As we face a new year, we are experiencing nationwide double-digit commercial premium increases that are making annual family health insurance premiums more than the price of a new compact car. States are finding ways to tackle a primary driver of the spending growth behind these increases: unfair and excessive hospital prices.
In 2025, several states intervened to blunt the impact of rising commercial hospital prices on families, businesses, and taxpayers. These actions build upon ones taken previously in other states, like California, Montana, Oregon, and Rhode Island. They generally fall into two categories: those targeting the full commercial market and those focused on public employee health plans.
State Action Targeting the Full Commercial Market
Indiana
Indiana employers have pointed out that the state’s hospitals are paid among the highest commercial prices in the nation. In 2025, legislators passed House Bill 1004, which will require the state to set a hospital price cap in 2026 based on average payment rates in the state. The five largest nonprofit hospital systems must limit their contractual prices to that cap by 2029 or forfeit their state nonprofit status and potentially pay fines.
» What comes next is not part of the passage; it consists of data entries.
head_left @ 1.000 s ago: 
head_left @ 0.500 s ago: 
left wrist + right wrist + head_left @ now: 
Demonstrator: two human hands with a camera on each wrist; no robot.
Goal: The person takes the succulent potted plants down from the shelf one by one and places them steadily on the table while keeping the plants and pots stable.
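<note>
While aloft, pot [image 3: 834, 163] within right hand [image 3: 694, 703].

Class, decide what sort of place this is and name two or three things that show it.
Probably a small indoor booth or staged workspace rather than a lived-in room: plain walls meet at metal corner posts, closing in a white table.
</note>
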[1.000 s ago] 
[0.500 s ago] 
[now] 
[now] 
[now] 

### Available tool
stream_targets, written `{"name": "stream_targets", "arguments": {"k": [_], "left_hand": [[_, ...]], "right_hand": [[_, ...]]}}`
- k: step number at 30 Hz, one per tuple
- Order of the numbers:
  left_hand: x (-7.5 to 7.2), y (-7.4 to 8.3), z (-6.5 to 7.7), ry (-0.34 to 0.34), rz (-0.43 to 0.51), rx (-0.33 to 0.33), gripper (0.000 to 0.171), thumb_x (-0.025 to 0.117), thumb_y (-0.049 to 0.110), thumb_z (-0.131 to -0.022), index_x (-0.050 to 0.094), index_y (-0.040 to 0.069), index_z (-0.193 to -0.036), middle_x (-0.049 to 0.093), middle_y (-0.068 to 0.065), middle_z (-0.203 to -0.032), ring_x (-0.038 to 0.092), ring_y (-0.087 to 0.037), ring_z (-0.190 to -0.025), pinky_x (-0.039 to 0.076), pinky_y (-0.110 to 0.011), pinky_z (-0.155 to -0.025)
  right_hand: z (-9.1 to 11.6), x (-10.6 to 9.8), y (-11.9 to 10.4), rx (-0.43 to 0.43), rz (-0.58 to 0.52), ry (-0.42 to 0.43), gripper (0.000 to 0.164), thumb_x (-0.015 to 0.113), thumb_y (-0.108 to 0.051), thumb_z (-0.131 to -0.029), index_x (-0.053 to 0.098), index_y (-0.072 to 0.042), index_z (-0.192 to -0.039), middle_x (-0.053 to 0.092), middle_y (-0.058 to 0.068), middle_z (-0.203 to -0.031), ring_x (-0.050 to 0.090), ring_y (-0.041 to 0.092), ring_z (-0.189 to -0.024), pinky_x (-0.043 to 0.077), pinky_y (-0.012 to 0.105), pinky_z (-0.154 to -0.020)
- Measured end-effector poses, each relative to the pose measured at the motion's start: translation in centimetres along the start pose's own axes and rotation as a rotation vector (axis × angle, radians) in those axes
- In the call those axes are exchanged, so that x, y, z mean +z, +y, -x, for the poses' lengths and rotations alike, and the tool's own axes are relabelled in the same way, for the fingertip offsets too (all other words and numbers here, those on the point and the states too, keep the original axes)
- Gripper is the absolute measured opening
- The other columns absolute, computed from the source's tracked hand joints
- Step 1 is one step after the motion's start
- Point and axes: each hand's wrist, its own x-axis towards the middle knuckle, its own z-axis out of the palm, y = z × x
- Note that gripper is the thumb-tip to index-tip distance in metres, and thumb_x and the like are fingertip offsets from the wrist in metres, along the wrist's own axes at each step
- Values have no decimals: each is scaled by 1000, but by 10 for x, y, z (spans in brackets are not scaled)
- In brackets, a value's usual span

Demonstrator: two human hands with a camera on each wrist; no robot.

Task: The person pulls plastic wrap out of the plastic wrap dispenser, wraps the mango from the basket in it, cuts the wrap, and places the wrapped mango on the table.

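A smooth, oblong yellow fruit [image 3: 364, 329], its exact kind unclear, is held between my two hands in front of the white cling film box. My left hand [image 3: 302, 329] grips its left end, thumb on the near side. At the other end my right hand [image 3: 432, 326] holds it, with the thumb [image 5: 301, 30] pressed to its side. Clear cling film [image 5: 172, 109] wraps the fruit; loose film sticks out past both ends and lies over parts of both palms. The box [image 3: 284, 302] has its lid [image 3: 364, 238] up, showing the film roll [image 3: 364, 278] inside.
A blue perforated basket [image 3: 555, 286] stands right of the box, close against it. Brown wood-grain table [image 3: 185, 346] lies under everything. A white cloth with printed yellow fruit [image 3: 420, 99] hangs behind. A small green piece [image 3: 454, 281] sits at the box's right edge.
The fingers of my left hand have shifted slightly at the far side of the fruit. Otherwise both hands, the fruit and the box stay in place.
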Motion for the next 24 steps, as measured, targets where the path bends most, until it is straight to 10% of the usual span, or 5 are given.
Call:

The bill also requires those systems and for-profit hospitals to offer direct-to-employer contracting arrangements with price caps.
Vermont
In 2025, Vermont’s health system found itself in a precarious situation: premiums in the Affordable Care Act marketplace were far above national averages, spending was growing rapidly at the state’s largest hospital, the state’s leading insurer was on the edge of insolvency, and poor financial performance plagued several small hospitals. The state legislature acted boldly in response, creating a statewide cap on commercial hospital prices for administered drugs effective January 2026, and then going further to require a cap on commercial hospital prices by 2027. Vermont’s 2026 marketplace premiums were the highest in the nation across all plan types; the legislature appears to have taken action not a moment too soon.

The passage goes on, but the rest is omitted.